# Data excerpts
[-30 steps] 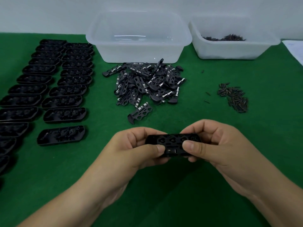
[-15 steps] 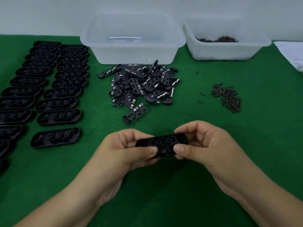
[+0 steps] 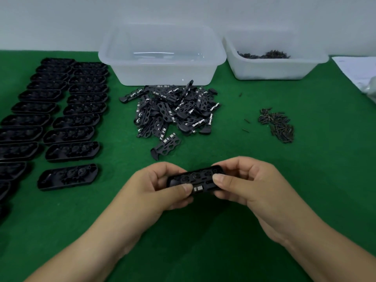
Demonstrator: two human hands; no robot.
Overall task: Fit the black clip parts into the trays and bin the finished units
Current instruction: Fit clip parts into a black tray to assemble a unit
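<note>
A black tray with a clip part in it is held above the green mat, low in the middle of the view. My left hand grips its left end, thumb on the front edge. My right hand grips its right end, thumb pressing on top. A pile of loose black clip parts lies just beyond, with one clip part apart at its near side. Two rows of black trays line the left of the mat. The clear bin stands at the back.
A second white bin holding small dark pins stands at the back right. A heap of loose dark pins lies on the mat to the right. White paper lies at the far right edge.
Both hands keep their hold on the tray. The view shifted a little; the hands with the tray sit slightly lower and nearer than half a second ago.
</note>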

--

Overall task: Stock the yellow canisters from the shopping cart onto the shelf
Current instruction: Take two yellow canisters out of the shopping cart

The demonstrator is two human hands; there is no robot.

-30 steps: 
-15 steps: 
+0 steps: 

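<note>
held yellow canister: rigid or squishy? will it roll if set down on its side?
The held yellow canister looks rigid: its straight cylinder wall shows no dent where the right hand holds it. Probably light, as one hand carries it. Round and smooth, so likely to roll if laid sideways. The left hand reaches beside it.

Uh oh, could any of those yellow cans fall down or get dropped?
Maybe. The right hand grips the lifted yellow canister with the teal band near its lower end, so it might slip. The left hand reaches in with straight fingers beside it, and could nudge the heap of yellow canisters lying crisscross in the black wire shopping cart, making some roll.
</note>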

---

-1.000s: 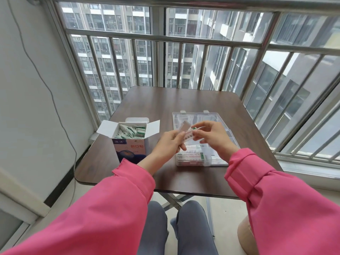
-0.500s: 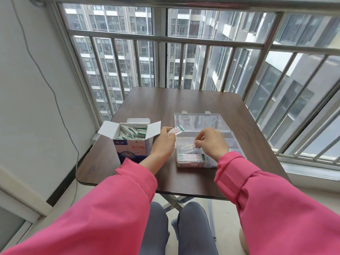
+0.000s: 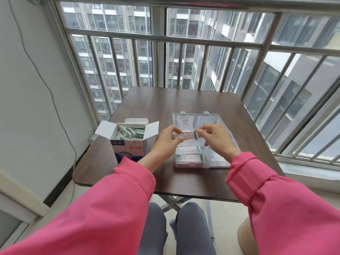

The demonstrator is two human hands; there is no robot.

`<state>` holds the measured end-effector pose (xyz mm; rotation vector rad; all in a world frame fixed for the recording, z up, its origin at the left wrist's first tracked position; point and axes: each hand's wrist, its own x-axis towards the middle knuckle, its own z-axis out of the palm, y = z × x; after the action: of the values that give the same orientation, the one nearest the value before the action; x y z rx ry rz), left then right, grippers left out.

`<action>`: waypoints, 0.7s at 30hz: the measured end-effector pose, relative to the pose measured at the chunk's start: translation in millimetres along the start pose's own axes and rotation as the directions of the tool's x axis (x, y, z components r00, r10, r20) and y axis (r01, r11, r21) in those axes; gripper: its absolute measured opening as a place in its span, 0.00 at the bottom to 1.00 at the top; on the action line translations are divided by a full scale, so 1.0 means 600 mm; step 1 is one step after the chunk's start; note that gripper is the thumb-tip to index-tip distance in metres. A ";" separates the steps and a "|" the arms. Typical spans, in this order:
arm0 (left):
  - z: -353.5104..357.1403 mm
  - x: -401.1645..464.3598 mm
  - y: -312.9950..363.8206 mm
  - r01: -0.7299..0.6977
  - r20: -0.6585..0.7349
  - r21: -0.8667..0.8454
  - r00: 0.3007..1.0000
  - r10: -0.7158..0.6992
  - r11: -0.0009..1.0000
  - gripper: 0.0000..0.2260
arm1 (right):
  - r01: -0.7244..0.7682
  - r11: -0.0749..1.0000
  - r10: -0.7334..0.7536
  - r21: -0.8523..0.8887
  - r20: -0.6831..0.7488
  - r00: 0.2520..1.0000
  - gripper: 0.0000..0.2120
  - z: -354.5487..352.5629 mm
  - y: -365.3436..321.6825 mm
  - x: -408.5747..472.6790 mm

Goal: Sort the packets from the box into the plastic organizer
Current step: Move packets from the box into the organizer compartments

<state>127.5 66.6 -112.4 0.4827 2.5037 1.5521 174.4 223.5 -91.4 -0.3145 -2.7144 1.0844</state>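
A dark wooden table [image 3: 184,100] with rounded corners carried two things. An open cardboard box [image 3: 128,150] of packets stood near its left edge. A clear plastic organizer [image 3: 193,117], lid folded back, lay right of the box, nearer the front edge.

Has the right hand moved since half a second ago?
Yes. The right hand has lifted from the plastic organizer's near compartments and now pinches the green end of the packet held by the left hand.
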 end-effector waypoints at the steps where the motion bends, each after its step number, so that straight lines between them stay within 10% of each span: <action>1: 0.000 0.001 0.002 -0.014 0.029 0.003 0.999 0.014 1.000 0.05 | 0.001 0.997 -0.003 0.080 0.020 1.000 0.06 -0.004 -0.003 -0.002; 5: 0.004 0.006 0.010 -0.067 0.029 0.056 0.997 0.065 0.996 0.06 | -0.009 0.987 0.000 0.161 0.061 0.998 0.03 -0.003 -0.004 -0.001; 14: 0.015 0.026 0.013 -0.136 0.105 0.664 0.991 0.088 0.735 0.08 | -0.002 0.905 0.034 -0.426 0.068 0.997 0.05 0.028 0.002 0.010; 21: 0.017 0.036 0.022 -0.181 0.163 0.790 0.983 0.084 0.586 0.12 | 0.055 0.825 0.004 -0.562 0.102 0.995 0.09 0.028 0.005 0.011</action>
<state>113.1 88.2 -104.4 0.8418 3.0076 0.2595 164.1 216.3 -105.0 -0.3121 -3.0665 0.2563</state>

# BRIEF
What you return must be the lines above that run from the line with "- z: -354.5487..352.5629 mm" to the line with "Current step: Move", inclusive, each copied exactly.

# RESULT BELOW
  - z: -354.5487..352.5629 mm
  - y: -365.3436..321.6825 mm
  - x: -408.5747..472.6790 mm

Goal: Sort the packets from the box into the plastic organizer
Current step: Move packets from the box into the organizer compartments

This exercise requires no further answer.